EU distribution key: In response to the 2015 ‘refugee crisis’, the European Union sought to establish a binding distribution key for refugees.
Flexible global framework
More recently, ambitious efforts to establish responsibility-sharing have resumed on a global level. The UN Global Compact on Refugees (2018) has the objective of strengthening international cooperation in asylum governance. It was initially envisioned to focus on equitable responsibility-sharing, but this goal has been substantially attenuated as states did not accept additional binding commitments for responsibility-sharing.
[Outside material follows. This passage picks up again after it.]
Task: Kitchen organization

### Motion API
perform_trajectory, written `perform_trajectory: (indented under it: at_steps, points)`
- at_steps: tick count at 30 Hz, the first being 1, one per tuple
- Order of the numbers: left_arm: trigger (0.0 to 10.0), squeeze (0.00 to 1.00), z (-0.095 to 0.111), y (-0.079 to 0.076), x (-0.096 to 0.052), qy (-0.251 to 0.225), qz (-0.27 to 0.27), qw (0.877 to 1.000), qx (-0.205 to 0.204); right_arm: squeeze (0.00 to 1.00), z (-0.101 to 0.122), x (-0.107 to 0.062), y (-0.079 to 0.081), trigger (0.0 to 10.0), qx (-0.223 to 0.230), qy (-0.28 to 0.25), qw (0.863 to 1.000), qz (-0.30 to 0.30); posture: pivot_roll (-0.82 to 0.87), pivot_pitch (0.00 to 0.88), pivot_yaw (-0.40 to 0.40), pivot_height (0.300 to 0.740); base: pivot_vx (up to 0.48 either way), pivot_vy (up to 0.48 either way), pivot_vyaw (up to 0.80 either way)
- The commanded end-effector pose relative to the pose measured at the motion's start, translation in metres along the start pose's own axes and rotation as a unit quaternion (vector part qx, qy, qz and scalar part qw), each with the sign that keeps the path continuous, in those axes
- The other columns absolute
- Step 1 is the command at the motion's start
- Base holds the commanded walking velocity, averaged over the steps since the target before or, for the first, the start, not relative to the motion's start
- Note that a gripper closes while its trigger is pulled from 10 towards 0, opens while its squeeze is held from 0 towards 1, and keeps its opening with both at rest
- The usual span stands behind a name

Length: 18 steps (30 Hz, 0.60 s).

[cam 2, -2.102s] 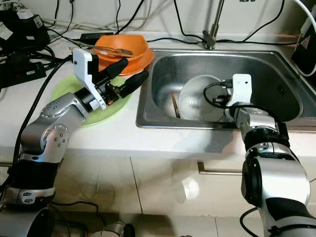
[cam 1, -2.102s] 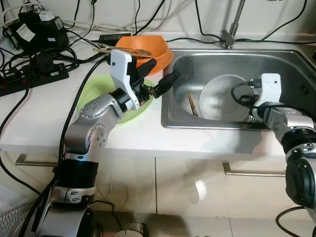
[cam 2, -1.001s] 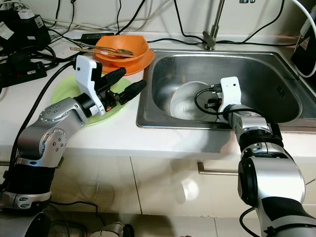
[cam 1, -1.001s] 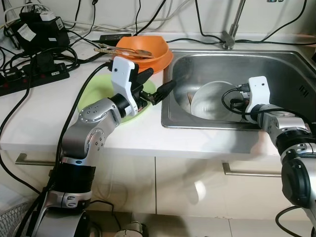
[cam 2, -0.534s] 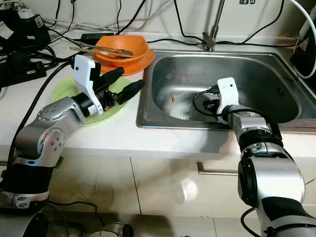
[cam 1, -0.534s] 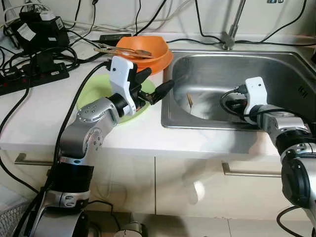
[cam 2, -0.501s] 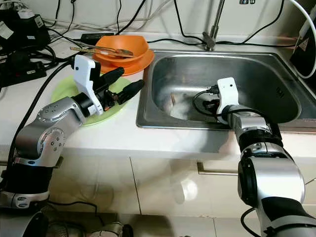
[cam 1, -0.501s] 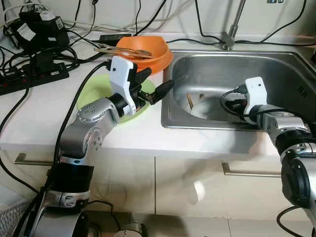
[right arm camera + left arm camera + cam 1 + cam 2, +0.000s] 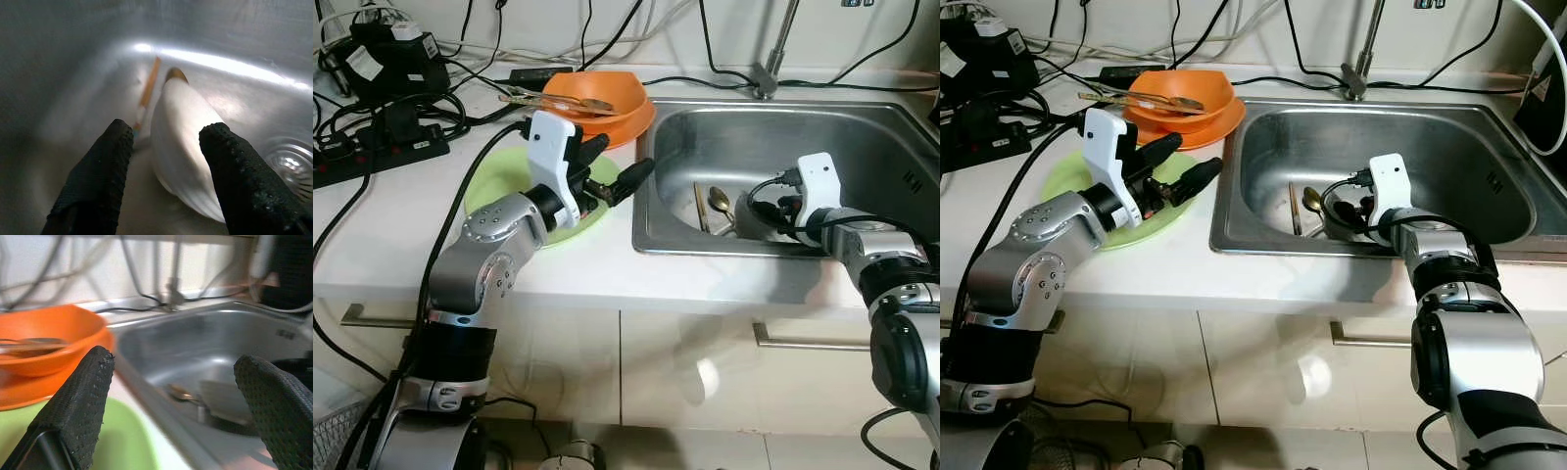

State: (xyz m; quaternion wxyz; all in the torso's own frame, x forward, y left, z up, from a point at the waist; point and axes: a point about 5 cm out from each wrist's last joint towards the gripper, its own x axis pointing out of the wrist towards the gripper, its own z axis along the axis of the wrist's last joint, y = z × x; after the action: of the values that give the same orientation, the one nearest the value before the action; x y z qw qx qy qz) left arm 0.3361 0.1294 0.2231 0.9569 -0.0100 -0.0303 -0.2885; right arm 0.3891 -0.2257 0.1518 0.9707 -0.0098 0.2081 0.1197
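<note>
Straddling the tilted white ceramic bowl's [image 9: 188, 147] rim in the steel sink [image 9: 862, 127], the right tool [image 9: 166, 142] gapes for pinching; the left tool [image 9: 612, 176] hovers apart over the bench's [image 9: 391, 225] green plate [image 9: 499, 191].

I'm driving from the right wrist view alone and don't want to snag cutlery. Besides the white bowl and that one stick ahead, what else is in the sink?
Observer: A metal spoon lies on the floor of the sink beside the chopsticks, on the robot's left of the right gripper.
Operator: Where's the other arm?
Observer: The left gripper hovers over a green plate on the counter left of the sink, jaws open.
Operator: Anything else on that counter?
Observer: An orange bowl holding cutlery sits just behind the green plate.
</note>
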Motion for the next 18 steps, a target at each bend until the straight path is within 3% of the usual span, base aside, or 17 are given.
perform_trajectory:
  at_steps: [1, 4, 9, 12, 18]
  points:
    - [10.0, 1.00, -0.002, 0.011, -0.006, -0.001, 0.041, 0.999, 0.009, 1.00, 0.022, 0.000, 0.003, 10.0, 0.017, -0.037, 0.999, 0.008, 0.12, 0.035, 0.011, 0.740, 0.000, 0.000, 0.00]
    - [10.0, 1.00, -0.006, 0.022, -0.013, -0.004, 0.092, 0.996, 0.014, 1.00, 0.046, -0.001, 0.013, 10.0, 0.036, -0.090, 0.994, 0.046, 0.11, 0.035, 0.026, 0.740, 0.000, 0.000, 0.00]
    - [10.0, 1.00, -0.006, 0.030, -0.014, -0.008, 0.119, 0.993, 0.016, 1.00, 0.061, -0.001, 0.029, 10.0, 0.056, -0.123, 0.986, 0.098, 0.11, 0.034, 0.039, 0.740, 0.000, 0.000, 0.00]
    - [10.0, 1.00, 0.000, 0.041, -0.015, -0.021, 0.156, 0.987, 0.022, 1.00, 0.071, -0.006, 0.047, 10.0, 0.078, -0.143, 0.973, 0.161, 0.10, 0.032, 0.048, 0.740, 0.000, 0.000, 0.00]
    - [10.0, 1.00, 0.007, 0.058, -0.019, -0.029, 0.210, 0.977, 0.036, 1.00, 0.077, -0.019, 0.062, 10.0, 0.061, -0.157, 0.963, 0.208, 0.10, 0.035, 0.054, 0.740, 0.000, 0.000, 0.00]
While this outcome appears sobering at first sight, more recent developments in climate governance demonstrate that a global consent on common responsibilities could be a first step towards effective responsibility-sharing.
In the negotiations on a successor of the Kyoto protocol, states were reluctant to agree on strict emission reduction obligations. Instead, the Paris Agreement leaves the determination of a fair contribution to the states. However, it contains binding obligations on how to prepare, communicate, and maintain contributions. Moreover, it commits all countries to increase their level of ambition over time.
The success of the Paris Agreement in achieving the necessary emission reductions and adapting to climatic changes will have to be closely examined and assessed. Current commitments and pledges are not on track to achieve the goals of the Paris Agreement. Still, it seems fair to say that it was successful in including all parties and committing them to a first step towards joining the collective efforts in addressing climate change.
Paris Agreement: Committing the world on climate change mitigation
Thus, there are different ways of addressing international responsibility-sharing. First, the EU distribution key and the Kyoto protocol were binding instruments (hard law) with a fixed rule to determine states’ ‘fair shares’. They were largely ineffective in furthering their policy aim due to lacking compliance or screening out by states. Second, the Global Compact on Refugees is a non-binding instrument (soft law), and the Paris Agreement is a combination of soft and hard law and non-obligations. Both leave it to states to determine their specific contributions to the common responsibility. These global frameworks are based on lengthy negotiations but were successfully adopted in the end. They do not, however, include strictly binding commitments and they lack specificity on the actual allocation of protection responsibilities.
Trade-offs in the design of responsibility-sharing
From the comparison of efforts to establish effective responsibility-sharing in asylum and climate governance, we can draw lessons on how to design an effective framework of international responsibility-sharing. Just as with any international cooperation, responsibility-sharing is effective if it involves sufficiently strict commitments of states but also sufficient support of and compliance to these commitments. This creates important trade-offs: any allocation mechanism needs to balance binding enforceable rules based on specific and predictable criteria and the flexibility to account for country-specific and time-varying circumstances.
From these trade-offs, we are reminded of the challenges of operationalizing responsibility-sharing in asylum governance as well as the lack of ‘one-size-fits-all’ solutions. The most promising path forward in our view is to be aware of conflicting rationales and to strike an optimal balance between them. Recent achievements of the Paris Agreement and the Global Compact on Refugees represent such an approach: a comprehensive agreement committed to a common responsibility, and one that allows for a bottom-up approach in defining states’ contributions with institutionalized peer pressure to contribute to the global common good.